La peinture naît d'un vertige devant le réel, d'un vertige tel qu'il autorise les
basculements, les excès les emportements qu'ont ouverts les écoles de l'expressionisme.
Nous retrouvons dans ce travail une poésie moderne que saturent formes et
couleurs. Nous la percevons d'évidence dans les tableaux ‘Port d'Oran' ou de la ‘Pointe du
Chai'. Les éclats de couleur, posée brute, ciel, mer et ville dans une danse géométrique, se
répondent, ils renvoient au tourbillon du peintre et des lieux sous les lumières d'Algérie entre
Méditerranée et désert, le Maghreb, l'île, précipité entre deux abîmes. Ils évoquent la passion
magnétique de Van Gogh pour les ciels outragés, miroirs de nos inquiétudes qu'évoque
Fernando Pessoa.
La peinture dit aussi combien le paysage résistera à jamais à notre possession et qu'il
faut vivre ses impertinences quand, toujours, quelque chose d'immense nous échappe.

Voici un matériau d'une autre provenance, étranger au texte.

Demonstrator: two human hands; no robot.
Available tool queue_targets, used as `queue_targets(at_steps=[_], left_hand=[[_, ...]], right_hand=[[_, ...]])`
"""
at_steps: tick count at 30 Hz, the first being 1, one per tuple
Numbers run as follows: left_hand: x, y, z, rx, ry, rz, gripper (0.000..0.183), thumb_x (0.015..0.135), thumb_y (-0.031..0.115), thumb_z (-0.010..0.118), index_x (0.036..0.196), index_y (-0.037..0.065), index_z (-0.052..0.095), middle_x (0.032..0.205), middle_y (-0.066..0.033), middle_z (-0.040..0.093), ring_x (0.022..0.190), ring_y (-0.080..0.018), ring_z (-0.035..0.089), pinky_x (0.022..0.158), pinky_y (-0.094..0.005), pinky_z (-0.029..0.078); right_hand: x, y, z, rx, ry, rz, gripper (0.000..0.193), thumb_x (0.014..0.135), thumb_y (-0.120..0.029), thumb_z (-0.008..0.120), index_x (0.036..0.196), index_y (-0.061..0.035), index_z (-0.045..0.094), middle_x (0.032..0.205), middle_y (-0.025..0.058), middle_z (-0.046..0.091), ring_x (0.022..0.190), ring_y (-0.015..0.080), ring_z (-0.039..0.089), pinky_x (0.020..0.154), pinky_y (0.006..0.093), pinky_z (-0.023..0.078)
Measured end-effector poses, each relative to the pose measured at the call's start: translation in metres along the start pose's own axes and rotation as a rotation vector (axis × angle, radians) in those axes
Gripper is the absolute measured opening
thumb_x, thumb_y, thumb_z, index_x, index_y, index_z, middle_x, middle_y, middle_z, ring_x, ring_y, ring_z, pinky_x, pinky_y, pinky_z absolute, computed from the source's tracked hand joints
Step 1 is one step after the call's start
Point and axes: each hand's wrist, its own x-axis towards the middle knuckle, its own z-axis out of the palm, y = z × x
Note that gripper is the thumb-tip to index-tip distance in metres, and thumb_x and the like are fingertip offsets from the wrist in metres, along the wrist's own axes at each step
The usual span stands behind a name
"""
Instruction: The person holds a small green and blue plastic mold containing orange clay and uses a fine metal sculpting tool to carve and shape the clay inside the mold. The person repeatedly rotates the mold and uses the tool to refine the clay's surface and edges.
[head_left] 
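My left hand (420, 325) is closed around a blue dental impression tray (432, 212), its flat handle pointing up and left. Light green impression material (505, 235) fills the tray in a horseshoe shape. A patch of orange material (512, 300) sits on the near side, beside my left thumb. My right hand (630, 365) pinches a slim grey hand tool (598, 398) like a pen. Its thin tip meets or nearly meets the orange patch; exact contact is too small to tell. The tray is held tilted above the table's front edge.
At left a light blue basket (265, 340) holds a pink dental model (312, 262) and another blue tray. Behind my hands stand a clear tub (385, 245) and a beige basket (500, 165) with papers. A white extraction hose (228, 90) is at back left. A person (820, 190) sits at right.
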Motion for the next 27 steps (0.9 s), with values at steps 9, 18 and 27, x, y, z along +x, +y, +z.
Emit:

Son style qui n'est rien de moins que sa manière de troubler le réel, se retrouve dans
le traitement des autres paysages tels que ‘Biacs' et ‘Village espagnol' où planent les
véhémences de Soutine et les délicatesses de Dufy.
Croyant provoquer la vérité, le peintre qui ne parle qu'à lui-même, nous fait accéder
aux mystères de notre conscience, aux mystères de la présence des corps. On les retrouve
mythifiés dans les tableaux de ‘l'Arlequin' ou de la ‘nature morte au nu bleu' où les mêmes
fantômes que ceux de Bonnard laissent dans des explosions de couleurs une trace spectrale.